A collaborative venture between digital humanities experts and linguists is developing sophisticated algorithms to discover previously invisible patterns and relationships between concepts and ideas in more than 37 million pages of printed material.

The ultimate aim is nothing less than to unlock the linguistic DNA of early modern western thought. But the route to that goal traverses new and difficult ground. Crossing it involves the development and testing of processes and tools that will allow them to make sense of the vast, untapped resource contained in billions of words of digitised printed material.


“What we are doing is groundbreaking,” says Professor Susan Fitzmaurice from the School of English of this Arts and Humanities Research Council (AHRC) funded project with research colleagues at the universities of Glasgow and Sussex, “We are turning on its head the way research in this field has previously been conducted. In the past, researchers tended to adopt a top down approach, selecting material that they thought was important. This approach is bottom up. We are asking the data to speak to us. The tools we are developing are utterly agnostic, so the patterns and associations they reveal will emerge from the data itself.”

The result will be a set of automated processes that will not only mine millions and millions of pages of early modern printed text but also reveal the associations between words and concepts. 

Professor susan fitzmaurice

An authority on the evolution of the English language, Professor Fitzmaurice is working closely with data specialists in HRI Digital who are using high-performance computing and data visualisation to identify lexical and semantic patterns in texts from the early modern period.

Professor Susan Fitzmaurice commented, “This is a remarkable collaboration between humanities specialists and digital experts at Humanities Research Institute (HRI) Digital, so we have software developers who are responding to and acting upon humanities questions. This marks a significant advance from the previous approach of creating digital libraries to developing digital methods for investigating major research questions in the humanities. The result will be a set of automated processes that will not only mine millions and millions of pages of early modern printed text but also reveal the associations between words and concepts. The data will be in the form of giant matrices which will allow us to discern patterns that will enable us to see for the first time what it was that these early modern writers considered to be of interest.”

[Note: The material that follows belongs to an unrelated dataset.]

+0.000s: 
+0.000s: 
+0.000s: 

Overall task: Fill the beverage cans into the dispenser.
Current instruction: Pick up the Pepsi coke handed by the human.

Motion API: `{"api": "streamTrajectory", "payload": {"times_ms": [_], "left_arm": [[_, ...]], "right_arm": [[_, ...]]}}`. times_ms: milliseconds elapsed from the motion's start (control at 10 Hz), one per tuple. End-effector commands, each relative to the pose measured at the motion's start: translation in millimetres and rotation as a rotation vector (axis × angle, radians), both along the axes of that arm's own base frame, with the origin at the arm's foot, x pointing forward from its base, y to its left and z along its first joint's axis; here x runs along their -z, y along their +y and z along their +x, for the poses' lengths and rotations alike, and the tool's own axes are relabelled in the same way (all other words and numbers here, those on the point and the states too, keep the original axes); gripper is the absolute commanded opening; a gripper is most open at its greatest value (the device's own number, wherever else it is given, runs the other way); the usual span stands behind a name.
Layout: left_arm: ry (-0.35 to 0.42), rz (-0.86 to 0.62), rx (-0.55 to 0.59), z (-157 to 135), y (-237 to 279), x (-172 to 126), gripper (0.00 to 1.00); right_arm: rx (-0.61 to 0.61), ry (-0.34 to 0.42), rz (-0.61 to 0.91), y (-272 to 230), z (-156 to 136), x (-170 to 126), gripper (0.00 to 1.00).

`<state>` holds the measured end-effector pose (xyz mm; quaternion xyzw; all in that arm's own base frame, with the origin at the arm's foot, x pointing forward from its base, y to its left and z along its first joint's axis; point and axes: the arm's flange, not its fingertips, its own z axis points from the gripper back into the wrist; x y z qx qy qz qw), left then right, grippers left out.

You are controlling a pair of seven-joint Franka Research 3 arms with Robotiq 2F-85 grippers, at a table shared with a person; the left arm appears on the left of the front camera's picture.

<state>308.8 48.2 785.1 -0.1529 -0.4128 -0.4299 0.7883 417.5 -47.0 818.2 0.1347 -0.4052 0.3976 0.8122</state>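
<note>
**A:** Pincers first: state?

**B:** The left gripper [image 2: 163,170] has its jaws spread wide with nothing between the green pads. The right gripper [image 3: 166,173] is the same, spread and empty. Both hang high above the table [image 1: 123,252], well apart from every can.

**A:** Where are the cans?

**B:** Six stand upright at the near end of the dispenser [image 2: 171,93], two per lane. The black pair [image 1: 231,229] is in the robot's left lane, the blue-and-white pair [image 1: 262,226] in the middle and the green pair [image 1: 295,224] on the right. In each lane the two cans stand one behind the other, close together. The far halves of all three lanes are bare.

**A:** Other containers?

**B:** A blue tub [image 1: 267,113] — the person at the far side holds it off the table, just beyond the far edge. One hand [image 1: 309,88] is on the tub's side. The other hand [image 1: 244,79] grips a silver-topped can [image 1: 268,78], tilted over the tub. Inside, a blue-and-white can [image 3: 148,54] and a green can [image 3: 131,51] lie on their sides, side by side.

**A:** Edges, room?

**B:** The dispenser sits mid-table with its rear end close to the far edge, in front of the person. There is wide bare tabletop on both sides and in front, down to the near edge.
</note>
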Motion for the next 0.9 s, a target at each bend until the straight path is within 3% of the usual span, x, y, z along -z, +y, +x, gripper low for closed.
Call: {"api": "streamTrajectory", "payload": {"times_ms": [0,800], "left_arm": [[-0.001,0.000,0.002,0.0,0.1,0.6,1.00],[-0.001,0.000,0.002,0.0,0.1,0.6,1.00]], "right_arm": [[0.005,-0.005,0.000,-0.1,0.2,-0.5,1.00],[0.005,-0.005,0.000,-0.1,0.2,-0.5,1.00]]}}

HRI Digital Director, Michael Pidd adds, “We are working with Susan and her collaborators at two other universities. Our ambition is to help them create a research model that is able to explore the history, linguistic features and characteristics of word formation and vocabulary in the evolution of modern western thinking.”

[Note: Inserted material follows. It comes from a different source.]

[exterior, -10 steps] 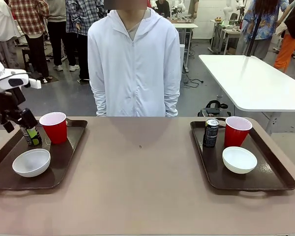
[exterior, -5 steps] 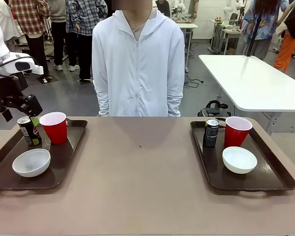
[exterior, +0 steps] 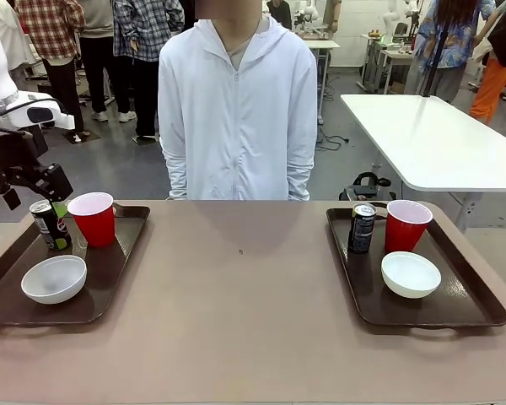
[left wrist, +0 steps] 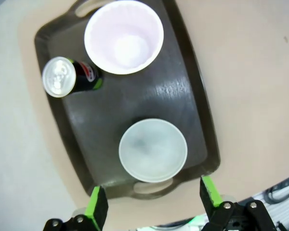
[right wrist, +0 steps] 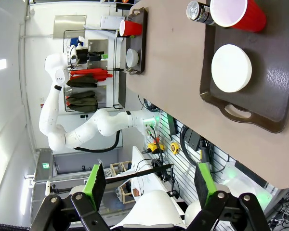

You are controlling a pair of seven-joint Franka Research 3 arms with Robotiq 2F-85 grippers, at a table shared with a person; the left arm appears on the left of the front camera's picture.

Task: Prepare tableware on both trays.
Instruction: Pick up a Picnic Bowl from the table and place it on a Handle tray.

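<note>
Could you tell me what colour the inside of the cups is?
White inside the red cup; clearest in the left wrist view.

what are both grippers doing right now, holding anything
Left gripper: open, holding nothing, above the left tray.
Right gripper: open, holding nothing.

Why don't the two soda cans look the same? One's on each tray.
The left can has a red-and-green label, while the right can looks mostly black with pale print. The left can stands at the left tray's outer edge, left of its red cup, under the open left gripper; the right can stands at the right tray's inner edge, with no gripper near it. Both are slim, upright, silver-topped and next to a red cup.
</note>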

He added that his team is using information extraction techniques to identify lexical patterns within approximately 37 million pages. “The total dataset comprises over 250,000 texts,” he said. “We also want to be able to demonstrate the wider applicability of the information extraction and concept modelling techniques by developing a demonstrator for a modern body of scholarship such as JSTOR, a digital library of academic journals, books, and primary sources.”

“It’s a major undertaking involving complex data,” said Professor Fitzmaurice. “The possibility of mapping the linguistic and conceptual changes that quite possibly started modernity has long been a Holy Grail of the arts and humanities. Our research will now make it possible to discern trends, relationships, and anomalies across an enormous amount of linguistic data to identify the often surprising complexities, continuities, and discontinuities of conceptual change.”